During the last decade, transcatheter aortic valve replacement (TAVR) has become a viable option for patients with moderate to severe aortic valve stenosis who are either not candidates for open-heart surgery or prefer a less invasive method of valve replacement. When first introduced, TAVR was only a rescue procedure for patients with severe aortic stenosis and not deemed fit to undergo open-heart surgery under general anaesthesia. However, since then, many clinical trials have been conducted on TAVR and both short and long term results are comparable to open-heart surgery.
Over the years, TAVR technology and equipment have also become more refined and most cases are performed via transfemoral access. But the cost of surgery still remains high. The procedure entails the participation of a cardiologist, an anaesthesiologist, and staff from the cardiac catheterisation laboratory, The operating room must be available on standby in case there is a complication, and the cost of disposable instruments significantly adds to the overall cost of surgery compared to open heart surgery.
Recently the FDA announced that TAVR should also be an option for low risk patients who have severe aortic stenosis. TAVR is not only associated with fewer complications but is less morbid than the open procedure. Unfortunately, it appears that because of the cost of surgery, the TAVR is not being offered to younger people with severe aortic stenosis.
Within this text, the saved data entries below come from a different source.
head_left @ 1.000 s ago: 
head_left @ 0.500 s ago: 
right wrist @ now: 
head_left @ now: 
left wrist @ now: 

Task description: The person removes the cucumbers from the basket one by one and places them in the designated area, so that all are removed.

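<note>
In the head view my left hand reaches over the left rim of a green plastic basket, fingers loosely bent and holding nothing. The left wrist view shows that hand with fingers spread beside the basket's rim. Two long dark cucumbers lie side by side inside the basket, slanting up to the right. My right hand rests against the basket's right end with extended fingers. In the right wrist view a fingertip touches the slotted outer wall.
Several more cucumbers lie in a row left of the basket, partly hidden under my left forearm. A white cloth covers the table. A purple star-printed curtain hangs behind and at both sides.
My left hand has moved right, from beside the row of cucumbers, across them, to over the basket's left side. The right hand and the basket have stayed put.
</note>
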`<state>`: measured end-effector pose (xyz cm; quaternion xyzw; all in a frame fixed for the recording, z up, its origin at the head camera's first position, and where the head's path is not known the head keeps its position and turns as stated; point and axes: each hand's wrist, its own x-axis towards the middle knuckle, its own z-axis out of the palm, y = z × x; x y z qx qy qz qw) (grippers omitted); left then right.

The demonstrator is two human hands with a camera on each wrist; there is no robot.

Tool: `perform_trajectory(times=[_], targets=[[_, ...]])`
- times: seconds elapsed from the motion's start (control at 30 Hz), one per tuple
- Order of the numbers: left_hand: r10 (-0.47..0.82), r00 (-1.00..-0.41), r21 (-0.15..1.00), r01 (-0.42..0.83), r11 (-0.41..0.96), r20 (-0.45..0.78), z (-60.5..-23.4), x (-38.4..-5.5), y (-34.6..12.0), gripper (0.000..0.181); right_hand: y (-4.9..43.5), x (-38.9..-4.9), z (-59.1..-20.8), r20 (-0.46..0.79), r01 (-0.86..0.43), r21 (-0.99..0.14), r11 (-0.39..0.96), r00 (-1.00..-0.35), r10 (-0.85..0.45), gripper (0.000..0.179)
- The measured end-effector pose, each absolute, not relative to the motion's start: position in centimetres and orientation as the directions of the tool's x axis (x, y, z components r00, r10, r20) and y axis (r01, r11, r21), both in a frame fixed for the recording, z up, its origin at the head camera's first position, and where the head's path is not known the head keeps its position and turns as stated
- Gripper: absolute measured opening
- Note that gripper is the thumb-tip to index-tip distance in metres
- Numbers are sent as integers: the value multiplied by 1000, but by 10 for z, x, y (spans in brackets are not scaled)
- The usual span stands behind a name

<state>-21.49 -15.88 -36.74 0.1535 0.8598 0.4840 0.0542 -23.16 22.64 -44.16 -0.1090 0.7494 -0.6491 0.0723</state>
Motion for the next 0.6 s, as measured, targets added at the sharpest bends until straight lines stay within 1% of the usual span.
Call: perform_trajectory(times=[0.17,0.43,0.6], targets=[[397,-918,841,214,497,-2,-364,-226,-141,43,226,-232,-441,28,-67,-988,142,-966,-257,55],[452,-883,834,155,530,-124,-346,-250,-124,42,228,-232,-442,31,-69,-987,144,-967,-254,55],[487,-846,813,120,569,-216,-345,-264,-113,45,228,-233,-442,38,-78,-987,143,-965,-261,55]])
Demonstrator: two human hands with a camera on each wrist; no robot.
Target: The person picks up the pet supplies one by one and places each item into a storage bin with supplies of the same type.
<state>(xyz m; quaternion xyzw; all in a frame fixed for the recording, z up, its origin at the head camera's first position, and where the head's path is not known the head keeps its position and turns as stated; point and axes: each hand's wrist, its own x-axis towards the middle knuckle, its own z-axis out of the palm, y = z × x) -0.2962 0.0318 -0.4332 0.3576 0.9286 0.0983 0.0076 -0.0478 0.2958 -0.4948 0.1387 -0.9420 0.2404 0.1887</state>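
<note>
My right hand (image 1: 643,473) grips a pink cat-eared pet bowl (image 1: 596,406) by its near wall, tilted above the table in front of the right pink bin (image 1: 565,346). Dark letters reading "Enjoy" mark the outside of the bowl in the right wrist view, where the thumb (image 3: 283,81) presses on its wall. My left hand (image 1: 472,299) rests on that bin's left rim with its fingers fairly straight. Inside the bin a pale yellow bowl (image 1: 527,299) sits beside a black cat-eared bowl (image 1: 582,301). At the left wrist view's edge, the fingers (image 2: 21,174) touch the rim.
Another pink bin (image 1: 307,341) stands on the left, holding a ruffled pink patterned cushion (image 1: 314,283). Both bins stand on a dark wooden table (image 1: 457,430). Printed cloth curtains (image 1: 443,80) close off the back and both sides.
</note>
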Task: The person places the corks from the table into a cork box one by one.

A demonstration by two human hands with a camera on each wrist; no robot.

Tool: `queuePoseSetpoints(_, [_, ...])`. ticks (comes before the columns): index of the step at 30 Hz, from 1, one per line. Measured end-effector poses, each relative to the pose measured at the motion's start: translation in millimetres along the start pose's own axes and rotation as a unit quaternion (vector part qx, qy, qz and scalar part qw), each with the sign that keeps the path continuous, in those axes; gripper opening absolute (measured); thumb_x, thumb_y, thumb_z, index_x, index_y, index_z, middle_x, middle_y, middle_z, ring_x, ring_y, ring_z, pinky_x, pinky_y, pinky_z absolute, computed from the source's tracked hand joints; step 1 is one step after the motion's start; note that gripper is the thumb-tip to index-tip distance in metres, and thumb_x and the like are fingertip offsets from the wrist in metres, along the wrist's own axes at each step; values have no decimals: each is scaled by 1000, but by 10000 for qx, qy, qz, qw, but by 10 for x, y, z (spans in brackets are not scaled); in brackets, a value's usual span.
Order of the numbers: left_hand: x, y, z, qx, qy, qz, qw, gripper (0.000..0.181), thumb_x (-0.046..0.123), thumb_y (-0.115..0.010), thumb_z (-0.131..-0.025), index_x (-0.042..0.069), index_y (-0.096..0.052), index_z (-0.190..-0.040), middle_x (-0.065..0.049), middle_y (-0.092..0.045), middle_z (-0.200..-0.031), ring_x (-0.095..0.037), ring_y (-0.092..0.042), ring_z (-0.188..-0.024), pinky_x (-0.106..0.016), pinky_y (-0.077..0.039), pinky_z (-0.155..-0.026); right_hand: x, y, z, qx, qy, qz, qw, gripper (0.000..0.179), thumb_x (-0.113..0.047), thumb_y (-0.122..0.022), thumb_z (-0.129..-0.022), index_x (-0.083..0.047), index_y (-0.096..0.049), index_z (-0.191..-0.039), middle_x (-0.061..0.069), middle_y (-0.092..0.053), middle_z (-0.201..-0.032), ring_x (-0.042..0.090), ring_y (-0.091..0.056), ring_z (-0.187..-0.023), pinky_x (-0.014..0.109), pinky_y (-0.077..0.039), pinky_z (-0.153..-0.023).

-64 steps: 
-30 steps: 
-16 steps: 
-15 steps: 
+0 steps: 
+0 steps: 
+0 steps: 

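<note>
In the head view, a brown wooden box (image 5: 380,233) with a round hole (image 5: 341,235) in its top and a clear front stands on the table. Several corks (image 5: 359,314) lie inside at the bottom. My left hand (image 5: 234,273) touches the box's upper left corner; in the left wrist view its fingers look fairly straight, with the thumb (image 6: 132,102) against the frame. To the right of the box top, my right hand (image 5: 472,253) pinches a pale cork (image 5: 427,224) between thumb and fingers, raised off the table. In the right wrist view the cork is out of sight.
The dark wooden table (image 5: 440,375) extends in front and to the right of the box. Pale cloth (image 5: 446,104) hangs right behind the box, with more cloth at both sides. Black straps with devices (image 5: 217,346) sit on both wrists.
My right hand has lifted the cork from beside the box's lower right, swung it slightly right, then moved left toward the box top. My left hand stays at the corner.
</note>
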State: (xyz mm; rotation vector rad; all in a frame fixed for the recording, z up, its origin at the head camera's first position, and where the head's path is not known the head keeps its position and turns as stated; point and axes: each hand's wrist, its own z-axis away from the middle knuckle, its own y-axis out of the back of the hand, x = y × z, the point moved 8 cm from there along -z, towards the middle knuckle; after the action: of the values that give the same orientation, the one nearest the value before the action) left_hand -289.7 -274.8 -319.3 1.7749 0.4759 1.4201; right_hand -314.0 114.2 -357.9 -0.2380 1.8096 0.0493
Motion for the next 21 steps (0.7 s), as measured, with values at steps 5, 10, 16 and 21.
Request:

There is a concern that this may lead to a growing waiting list of patients. Anecdotal reports from Canada and Spain already indicate that there are a number of younger patients waiting for the procedure. The question is: ‘is it ethical to place young patients on a waiting list, when there is already a procedure available to treat their disorder?’
Ethicists from Canada argue that while surgeons may ultimately decide on the criteria for aortic valve surgery, TAVR should be offered to younger patients with the same criteria as older patients, if it is available. Also being argued at the same time is that the cost of TAVR is much higher than open heart surgery and as such may be a deciding factor as to why younger patients may not be selected. There is also a suggestion that the ultimate decision on surgery should not only involve the surgeon but also the cardiologist and the patient.
At the moment, older and sicker patients with severe aortic stenosis are managed with TAVR but younger patients are being placed on a waiting list. There is no deep philosophical reason as to why TAVR is not being recommended to younger patients- the answer it is that is an expensive procedure. As the waiting list of patients needing TAVR grows, ultimately someone will have to come up with a solution.